Acting on a request from the United States, it was the largest-ever package of sanctions on North Korea approved by a council committee, diplomats said.
Friday’s move was part of a global crackdown on the smuggling of North Korean commodities in violation of UN sanctions resolutions, which were adopted in response to Pyongyang’s nuclear and ballistic missile tests.
The sanctions were approved as the United States moves to open talks with North Korea on its nuclear drive, with a summit possibly between President Donald Trump and Kim Jong-un by the end of May.
Despite the diplomatic opening, the United States has made clear it will keep the pressure on Pyongyang to shift course by pressing on with sanctions.
Trump’s ambassador to the UN, Nikki Haley, on Friday welcomed the “historic” sanctions package”, calling it “a clear sign that the international community is united in our efforts to keep up maximum pressure on the North Korean regime”.

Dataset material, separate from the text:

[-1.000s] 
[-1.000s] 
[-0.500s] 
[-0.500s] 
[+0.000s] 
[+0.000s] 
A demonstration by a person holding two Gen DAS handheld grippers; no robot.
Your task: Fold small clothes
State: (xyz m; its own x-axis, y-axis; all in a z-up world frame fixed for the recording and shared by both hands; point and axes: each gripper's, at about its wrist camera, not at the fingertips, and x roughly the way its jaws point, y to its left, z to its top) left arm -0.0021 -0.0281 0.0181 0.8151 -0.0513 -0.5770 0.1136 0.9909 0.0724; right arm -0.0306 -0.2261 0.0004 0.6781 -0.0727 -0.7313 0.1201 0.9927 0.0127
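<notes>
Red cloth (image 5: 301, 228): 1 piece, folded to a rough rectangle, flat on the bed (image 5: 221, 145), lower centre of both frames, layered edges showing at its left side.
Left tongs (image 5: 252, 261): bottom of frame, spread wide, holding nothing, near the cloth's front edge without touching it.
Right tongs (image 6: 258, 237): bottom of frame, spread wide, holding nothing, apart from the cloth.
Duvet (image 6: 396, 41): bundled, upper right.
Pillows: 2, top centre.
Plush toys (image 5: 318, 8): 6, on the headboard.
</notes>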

A total of 13 North Korean oil tankers and cargo vessels were banned from ports worldwide along with 12 other ships for helping Pyongyang smuggle banned commodities or supplying oil and fuel shipments, according to a UN document.
Two other North Korean vessels were hit with a global assets freeze, but are not banned from port entry.
Twenty-one shipping and trading firms were hit by an assets freeze.
Three of them are based in Hong Kong including Huaxin Shipping, which delivered shipments of North Korean coal to Vietnam in October.
Twelve North Korean firms were blacklisted for running ships involved in illegal transfers of oil and fuel, according to the document. Two other companies – Shanghai Dongfeng Shipping and Weihai World Shipping Freight, also based in China – were blacklisted for carrying North Korean coal on their vessels. The remaining firms are in based Singapore, Samoa, the Marshall Islands and Panama.
A businessman identified as Tsang Yung Yuan was hit by a global travel ban and assets freeze for organising illegal shipments of North Korean coal with a North Korean broker in Russia.
Last year, the Security Council adopted a series of resolutions to ban North Korean exports of commodities in a bid to cut off revenue to the nuclear-armed state’s military programmes.